Make Humanities Fun Again

From Publishers Weekly:

Majoring in English as undergrads in the early 1990s, Gen Xers like me hid our passions from the professors. We were literary trash huffers, believing that books like Interview with the VampireNeuromancer, and Kindred merited classroom discussion. But our instructors had invested years eschewing contemporary commercial literature. They presented conference papers on pre-industrial artists like Shakespeare, popular domestic stories by Jane Austen, or modernist and postmodernist experimentalisms penned by authors who, for the most part, enjoyed meager success in their lifetimes.

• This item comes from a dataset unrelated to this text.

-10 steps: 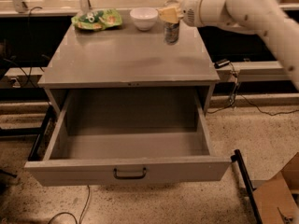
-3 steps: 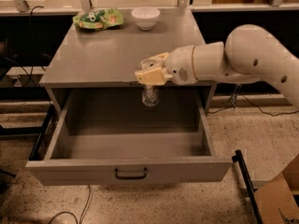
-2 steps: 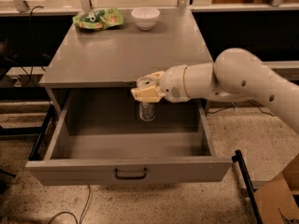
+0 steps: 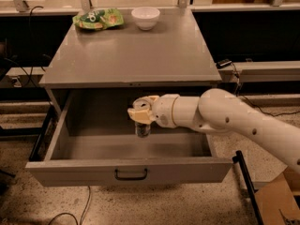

So, we deferred to elder, established academics and took up the study of texts we hoped would edify us: James Joyce’s Ulysses, Virginia Woolf’s To the Lighthouse, and maybe Toni Morrison’s Beloved. We wrote dissertations that only mildly interested us, and secretly continued reading books by Neil Gaiman, Alison Bechdel, and Marjane Satrapi. We waited for our turn to—well, to do what, exactly? Did we think we’d eventually bend the system, corrupt the process enough to finally teach the stuff that we loved?

It was too late. We’d already devised terms like “guilty pleasure,” “genre literature,” “graphic novel,” and “prestige TV” to assuage the shame we were supposed to feel for loving something we shouldn’t love.

The dearth and death of fun are precisely the reasons students are now turning away in droves from the humanities, resulting in a precipitous drop in liberals arts majors, as described by Nathan Heller in his New Yorker piece “The End of the English Major.” According to Heller, the humanities are collapsing under a multitude of pressures: reading literature is passé; STEM and Big Tech are luring away students; tuitions costs are rising; the professors themselves have lost faith. But the obvious and biggest issue glows smack-dab in the middle of Heller’s opening paragraph: “It’s hard for students like me, who are pursuing an English major, to find joy in what they’re doing.”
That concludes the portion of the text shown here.